Mais je crois que l’essentiel de ce film documentaire, qui dure 2 h 30, c’est de nous présenter un miroir de notre société. À travers les yeux des malades, tout défile : les questions de religion, de laïcité, la défaite de l’école et les questions d’éducation, l’abandon de l’hôpital psychiatrique, la solitude de la ville, les élections et l’impasse démocratique où notre pays est plongé, la guerre en Ukraine, la pollution, le nucléaire et ses dangers, le manque d’amour et de sexualité, la nécessité de travailler, le besoin d’être utile et autonome, la peur, la souffrance d’avoir perdu des êtres chers, la mort, l’art, la recherche de la beauté.

Dans un lieu si fermé, et avec le regard d’hommes et de femmes en souffrance psychique, je n’aurais pas imaginé que toutes les questions qui agitent notre société soient évoquées de manière aussi pleine de bon sens, de logique, et surtout de lucidité.

Une des malades dira même qu'elle n’aimerait pas être à la place des soignants, qu’elle voit bien qu’ils sont surchargés, stressés, et qu’ils ont affaire à une population très difficile.

De temps en temps, les psychiatres parlent de sorties sous conditions, de projets provisoires de logements en ville, ou en famille d'accueil, et on a l’impression de voir le bout du tunnel. Mais on ne les voit jamais partir vraiment.

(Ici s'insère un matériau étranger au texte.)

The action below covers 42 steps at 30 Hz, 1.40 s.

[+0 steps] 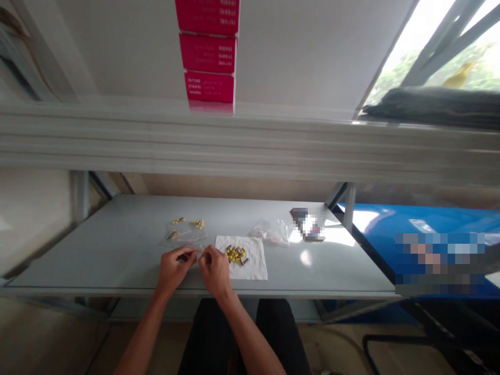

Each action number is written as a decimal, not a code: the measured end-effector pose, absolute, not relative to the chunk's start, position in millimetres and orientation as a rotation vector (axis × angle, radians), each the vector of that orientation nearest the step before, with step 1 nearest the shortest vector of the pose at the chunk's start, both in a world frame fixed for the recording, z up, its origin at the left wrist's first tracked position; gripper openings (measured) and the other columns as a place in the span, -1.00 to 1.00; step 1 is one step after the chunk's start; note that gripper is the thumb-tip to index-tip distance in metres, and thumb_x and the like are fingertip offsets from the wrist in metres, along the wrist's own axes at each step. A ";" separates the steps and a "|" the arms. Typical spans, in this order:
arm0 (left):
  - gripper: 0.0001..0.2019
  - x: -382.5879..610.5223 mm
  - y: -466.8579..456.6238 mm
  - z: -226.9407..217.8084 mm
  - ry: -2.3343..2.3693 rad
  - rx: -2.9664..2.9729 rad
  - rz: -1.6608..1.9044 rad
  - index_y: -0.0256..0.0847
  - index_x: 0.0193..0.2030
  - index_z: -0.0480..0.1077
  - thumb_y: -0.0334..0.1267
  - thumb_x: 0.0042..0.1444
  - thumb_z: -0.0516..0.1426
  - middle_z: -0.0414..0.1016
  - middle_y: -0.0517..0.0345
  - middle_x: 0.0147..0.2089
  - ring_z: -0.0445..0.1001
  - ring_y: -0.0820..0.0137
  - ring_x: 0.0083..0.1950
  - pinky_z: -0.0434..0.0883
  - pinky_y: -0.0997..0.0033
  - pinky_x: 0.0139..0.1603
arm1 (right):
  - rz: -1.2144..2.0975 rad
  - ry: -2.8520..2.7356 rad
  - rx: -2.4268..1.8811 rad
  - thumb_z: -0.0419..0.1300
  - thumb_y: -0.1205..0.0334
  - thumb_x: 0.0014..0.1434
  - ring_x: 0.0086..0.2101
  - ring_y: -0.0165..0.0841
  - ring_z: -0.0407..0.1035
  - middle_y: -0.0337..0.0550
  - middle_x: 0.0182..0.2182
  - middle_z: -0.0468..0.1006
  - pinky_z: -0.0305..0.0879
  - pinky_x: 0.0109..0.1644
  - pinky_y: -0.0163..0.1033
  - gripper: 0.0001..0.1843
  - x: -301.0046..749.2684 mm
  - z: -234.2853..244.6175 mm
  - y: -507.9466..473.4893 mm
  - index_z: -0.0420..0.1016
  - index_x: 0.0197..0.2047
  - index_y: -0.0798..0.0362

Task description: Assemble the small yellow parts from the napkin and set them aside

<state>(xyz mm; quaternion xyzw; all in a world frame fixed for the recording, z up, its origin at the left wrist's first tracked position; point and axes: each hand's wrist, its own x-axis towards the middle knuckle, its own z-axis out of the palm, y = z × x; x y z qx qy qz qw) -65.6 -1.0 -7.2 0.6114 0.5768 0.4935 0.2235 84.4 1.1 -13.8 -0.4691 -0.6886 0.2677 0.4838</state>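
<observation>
My left hand (pixel 174 269) and my right hand (pixel 214 270) meet near the front edge of a grey table (pixel 117 245), both with fingers pinched on a small clear bag (pixel 192 253) held between them. Just right of my right hand lies a white paper sheet (pixel 250 263) carrying a pile of small yellow and brown pieces (pixel 236 253). Behind my hands lie clear bags with yellow pieces (pixel 179 233) in them. What is inside the held bag is too small to tell.
More clear plastic bags (pixel 272 230) and a dark packet (pixel 300 214) lie at the back right. A grey shelf beam (pixel 250 143) crosses above the table. Pink boxes (pixel 209 52) stand on the shelf. A blue surface (pixel 390 224) lies to the right.
</observation>
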 end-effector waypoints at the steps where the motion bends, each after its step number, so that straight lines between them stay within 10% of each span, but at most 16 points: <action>1: -0.76 -65.5 -1.0 -7.8 1.639 1.652 1.396 -0.22 -0.35 0.62 -0.09 0.06 0.24 0.65 0.08 -0.39 0.57 0.28 -0.39 0.49 0.37 -0.33 | 0.638 -1.643 -1.167 0.08 0.37 0.17 -0.54 -0.42 0.22 -0.33 -0.58 0.32 0.03 -0.41 -0.33 -0.82 83.8 -14.1 0.9 0.31 -0.47 0.01; 20: -0.79 -58.0 -6.5 -9.0 1.722 1.811 1.551 -0.19 -0.35 0.59 -0.10 0.10 0.23 0.63 0.13 -0.39 0.56 0.32 -0.41 0.47 0.40 -0.31 | 0.287 -1.791 -1.076 0.05 0.52 0.22 -0.28 -0.32 0.39 0.06 0.09 0.31 0.40 -0.17 -0.20 -0.61 77.9 -21.0 -6.9 0.63 -0.09 0.02; 27: -0.78 -58.0 -11.7 0.8 1.574 1.879 1.554 -0.18 -0.37 0.56 -0.11 0.16 0.20 0.61 0.11 -0.36 0.56 0.31 -0.33 0.49 0.38 -0.22 | 0.237 -1.836 -1.171 0.10 0.50 0.19 -0.15 -0.19 0.44 0.06 -0.14 0.53 0.43 -0.09 -0.15 -0.63 75.1 -17.1 -3.6 0.60 -0.02 0.06; 34: -0.52 -64.3 9.0 -10.6 1.471 1.575 1.539 -0.20 0.08 0.49 0.12 0.24 0.08 0.56 -0.09 0.12 0.50 0.13 0.16 0.39 0.12 0.22 | 0.780 -1.666 -0.857 0.09 0.42 0.17 -0.35 -0.38 0.50 -0.13 -0.23 0.64 0.42 -0.32 -0.34 -0.69 107.5 20.7 35.0 0.66 -0.20 0.01; 42: -0.35 -31.9 22.7 3.6 1.189 1.304 1.490 -0.29 0.22 0.30 0.10 0.12 0.24 0.66 -0.06 -0.19 0.62 0.24 -0.23 0.53 0.22 -0.14 | 0.926 -1.668 -0.722 0.06 0.29 0.16 -0.20 -0.31 0.53 -0.09 -0.16 0.65 0.44 -0.18 -0.26 -0.78 166.1 34.5 54.0 0.55 -0.31 0.03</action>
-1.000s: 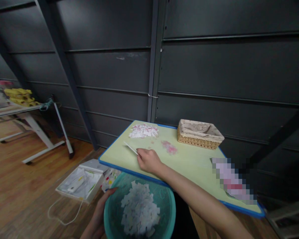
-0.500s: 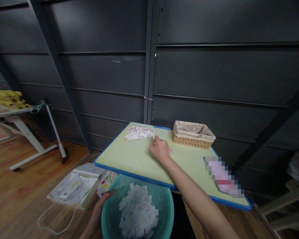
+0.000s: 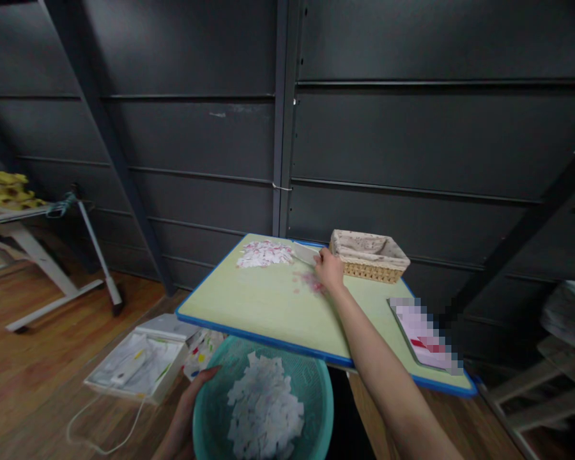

C’est un très beau film, ce n’est pas étonnant de la part de ce réalisateur extraordinaire qu’est Nicolas Philibert. Il faut tout de même réussir ce tour de force : s’il n’y avait pas l’image, et donc la vision de ces bouches tordues, en hyper salivation, de ces yeux perdus dans un autre monde, de ces corps qui ne savent pas rester en place, si on entendait simplement les conversations et surtout les avis des malades sur les questions sociales, politiques et d’actualité, on aurait réellement l’impression de gens ordinaires, de conversations de bar ou de métro, d’analyses qui pourraient appartenir parfaitement à l’un ou l’autre d’entre nous. Bref, ces fous sont tout à fait comme nous, ils sont nous.

Un film très attachant, à voir avec tendresse et une pointe d’humour.